Les voyageurs debout, serrés, imposaient leurs odeurs, leur visage, leur torse, à leurs voisins d’infortune, tout en agrippant les barres de soutien verticales du compartiment. Les mains se crispaient au gré de l’avancée du métro et répondaient machinalement aux mouvements imposés par la rame.
Toutes les mains du monde étaient là à s’effleurer, à repousser tout contact, pour glisser encore et recommencer à se toucher puis à se repousser...

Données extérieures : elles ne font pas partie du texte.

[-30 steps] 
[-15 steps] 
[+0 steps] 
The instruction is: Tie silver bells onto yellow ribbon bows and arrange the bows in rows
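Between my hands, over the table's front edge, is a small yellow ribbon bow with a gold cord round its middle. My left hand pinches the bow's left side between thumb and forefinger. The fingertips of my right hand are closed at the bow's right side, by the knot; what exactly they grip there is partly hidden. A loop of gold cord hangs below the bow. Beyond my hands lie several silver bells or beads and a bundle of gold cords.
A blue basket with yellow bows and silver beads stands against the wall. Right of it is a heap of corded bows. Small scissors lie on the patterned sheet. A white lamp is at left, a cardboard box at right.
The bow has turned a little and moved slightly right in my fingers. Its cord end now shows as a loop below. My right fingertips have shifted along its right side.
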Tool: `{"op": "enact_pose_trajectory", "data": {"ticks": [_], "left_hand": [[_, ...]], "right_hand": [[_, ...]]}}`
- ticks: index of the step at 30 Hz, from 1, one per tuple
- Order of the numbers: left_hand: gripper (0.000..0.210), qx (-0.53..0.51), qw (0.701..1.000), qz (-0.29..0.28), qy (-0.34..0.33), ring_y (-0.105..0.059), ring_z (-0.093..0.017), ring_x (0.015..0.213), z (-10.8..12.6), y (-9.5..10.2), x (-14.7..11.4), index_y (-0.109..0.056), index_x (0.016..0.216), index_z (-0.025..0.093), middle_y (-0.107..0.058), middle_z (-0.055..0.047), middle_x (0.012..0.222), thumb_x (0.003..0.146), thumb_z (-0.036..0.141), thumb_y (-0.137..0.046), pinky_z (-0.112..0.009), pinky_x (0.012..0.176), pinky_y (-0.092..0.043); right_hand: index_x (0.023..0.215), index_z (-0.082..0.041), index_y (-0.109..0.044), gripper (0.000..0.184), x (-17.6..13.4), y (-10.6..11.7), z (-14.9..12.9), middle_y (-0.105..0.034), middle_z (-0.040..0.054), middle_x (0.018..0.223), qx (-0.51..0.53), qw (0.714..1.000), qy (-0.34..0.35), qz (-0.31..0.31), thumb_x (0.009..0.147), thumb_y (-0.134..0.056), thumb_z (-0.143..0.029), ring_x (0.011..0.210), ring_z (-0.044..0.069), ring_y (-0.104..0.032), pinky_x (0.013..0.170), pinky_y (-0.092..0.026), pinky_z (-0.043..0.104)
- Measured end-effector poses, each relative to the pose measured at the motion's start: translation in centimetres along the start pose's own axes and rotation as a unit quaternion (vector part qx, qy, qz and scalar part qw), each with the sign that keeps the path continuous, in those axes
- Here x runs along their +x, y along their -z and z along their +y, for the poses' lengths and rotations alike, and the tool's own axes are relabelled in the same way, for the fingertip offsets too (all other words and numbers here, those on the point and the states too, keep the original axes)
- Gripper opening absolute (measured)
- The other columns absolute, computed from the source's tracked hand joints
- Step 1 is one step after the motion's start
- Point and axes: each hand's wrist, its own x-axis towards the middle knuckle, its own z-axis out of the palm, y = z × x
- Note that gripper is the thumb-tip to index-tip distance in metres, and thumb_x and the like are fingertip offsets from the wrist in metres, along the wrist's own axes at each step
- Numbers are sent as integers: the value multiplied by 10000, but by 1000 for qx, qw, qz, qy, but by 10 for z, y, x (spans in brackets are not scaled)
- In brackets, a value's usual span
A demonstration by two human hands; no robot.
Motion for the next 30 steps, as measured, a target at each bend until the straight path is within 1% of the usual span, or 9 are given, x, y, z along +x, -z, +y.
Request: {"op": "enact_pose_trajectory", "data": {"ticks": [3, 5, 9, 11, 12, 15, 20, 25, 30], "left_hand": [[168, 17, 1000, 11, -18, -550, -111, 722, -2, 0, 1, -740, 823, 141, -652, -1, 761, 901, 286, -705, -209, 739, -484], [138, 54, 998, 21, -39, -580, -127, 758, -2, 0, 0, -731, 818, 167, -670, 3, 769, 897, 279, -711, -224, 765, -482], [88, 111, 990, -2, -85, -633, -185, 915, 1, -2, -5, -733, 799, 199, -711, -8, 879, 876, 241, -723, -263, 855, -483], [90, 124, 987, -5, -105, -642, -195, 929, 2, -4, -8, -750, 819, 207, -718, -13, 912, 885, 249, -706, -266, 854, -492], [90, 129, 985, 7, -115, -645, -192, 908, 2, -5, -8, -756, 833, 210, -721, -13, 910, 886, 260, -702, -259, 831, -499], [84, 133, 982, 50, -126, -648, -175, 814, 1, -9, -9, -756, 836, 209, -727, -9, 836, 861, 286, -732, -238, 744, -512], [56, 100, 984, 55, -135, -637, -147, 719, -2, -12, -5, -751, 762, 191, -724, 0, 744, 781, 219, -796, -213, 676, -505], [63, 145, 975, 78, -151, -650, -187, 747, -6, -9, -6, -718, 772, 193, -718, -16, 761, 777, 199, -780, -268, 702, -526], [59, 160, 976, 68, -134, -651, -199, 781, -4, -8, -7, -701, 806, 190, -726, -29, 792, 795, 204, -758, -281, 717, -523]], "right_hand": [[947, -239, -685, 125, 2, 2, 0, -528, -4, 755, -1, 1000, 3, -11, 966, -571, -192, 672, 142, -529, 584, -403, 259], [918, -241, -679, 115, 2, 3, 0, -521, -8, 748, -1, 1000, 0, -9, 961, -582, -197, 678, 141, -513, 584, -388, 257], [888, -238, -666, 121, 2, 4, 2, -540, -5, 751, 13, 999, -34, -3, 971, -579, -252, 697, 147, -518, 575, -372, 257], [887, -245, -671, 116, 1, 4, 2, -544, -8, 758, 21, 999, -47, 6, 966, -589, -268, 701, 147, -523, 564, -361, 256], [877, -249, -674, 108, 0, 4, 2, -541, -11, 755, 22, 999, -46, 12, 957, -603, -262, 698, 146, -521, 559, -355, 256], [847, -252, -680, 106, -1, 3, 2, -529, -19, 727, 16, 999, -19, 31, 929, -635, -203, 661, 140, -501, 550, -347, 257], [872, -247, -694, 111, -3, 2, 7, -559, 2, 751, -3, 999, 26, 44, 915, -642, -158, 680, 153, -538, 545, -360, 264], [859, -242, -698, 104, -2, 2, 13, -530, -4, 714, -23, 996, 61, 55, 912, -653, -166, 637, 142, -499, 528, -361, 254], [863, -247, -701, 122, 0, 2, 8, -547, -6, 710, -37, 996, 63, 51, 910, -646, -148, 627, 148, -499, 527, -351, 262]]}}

Il y avait des mains noires, des blanches, des jaunes. Des grosses mains épaisses dont les veines saillaient sous la crispation imposée. D’autres mains plus fluettes, plus effilées, le plus souvent ornées de bagues ciselées, prolongeaient un bras féminin, une aisselle entrevue, une épaule troublante et là bas, très loin, se terminaient par un visage distrait. Cet anonyme visage n’imaginait pas l’émoi que ce simple contact des mains pouvait provoquer chez son voisin dont, l’air de rien, la face toute proche rougissait.

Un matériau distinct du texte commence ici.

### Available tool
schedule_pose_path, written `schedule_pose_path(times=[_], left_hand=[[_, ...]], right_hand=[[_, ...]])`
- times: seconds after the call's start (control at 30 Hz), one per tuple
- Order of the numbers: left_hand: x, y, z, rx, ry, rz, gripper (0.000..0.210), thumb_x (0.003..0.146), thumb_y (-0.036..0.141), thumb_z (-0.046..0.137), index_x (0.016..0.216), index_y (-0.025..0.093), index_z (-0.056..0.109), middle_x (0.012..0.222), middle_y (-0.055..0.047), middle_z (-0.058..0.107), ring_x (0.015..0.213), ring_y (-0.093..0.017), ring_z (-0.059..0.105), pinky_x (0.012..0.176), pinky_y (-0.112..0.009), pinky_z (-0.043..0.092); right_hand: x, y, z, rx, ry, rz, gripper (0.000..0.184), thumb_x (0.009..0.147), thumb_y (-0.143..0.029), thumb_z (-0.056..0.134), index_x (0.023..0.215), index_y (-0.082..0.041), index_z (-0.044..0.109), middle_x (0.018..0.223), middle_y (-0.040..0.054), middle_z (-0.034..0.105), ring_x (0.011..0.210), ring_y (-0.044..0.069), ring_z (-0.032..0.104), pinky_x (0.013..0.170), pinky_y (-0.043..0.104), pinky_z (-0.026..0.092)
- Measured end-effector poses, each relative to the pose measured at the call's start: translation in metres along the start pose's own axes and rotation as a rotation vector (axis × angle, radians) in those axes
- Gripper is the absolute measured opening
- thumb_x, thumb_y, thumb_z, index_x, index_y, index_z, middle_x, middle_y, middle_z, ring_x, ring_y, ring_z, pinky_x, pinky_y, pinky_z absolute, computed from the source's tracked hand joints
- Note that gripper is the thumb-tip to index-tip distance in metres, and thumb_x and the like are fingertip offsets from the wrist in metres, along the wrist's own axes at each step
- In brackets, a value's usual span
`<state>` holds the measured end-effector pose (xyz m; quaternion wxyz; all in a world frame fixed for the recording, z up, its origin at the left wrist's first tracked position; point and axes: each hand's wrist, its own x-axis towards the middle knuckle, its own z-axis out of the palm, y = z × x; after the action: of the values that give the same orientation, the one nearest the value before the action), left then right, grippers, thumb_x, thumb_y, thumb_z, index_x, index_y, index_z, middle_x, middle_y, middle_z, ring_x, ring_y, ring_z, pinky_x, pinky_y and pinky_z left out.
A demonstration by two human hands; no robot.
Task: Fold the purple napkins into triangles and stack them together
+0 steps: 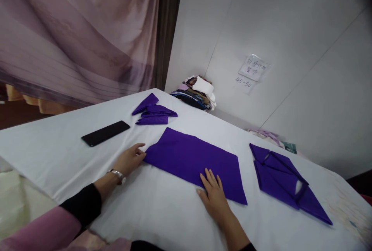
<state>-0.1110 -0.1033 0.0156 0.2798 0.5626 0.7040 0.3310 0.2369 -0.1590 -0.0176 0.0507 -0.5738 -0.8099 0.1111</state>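
A purple cloth napkin (197,158), folded into a flat four-sided shape, lies in front of me on the white-covered table (157,208). My right hand (213,195) rests palm down on its near edge, fingers spread. At the napkin's left corner is my left hand (129,160), wearing a silver wristwatch (118,175). Its fingertips reach the corner and stay a little apart. To the right lies another purple folded piece (279,177) with pointed ends and small gaps between its layers.
Beyond my left hand lie a black phone (106,133) and a purple folded cloth shape (155,113). Piled clothes (196,92) stand past the far edge by the wall. Papers with handwriting (252,68) hang there. A pinkish curtain (87,30) drapes at the left.
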Motion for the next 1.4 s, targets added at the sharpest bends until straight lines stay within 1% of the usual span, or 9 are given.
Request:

Il y avait des mains qui, après avoir couru sur un manche de guitare pour accompagner une voix sans conviction, se tendaient, sans trop d’espoir, pour recueillir dans leur paume chaleureuse, une obole humanitaire. Et que l’on déposât cette charité ou pas, plus haut, une voix prolongeait ces mains et remerciait parfois le bienfaiteur ou l’indiffèrent. Pourtant l’un et l’autre étaient déjà repartis dans des pensées anonymes comme pour fuir cet excès de gênante bonté ou ce signe de visible misanthropie.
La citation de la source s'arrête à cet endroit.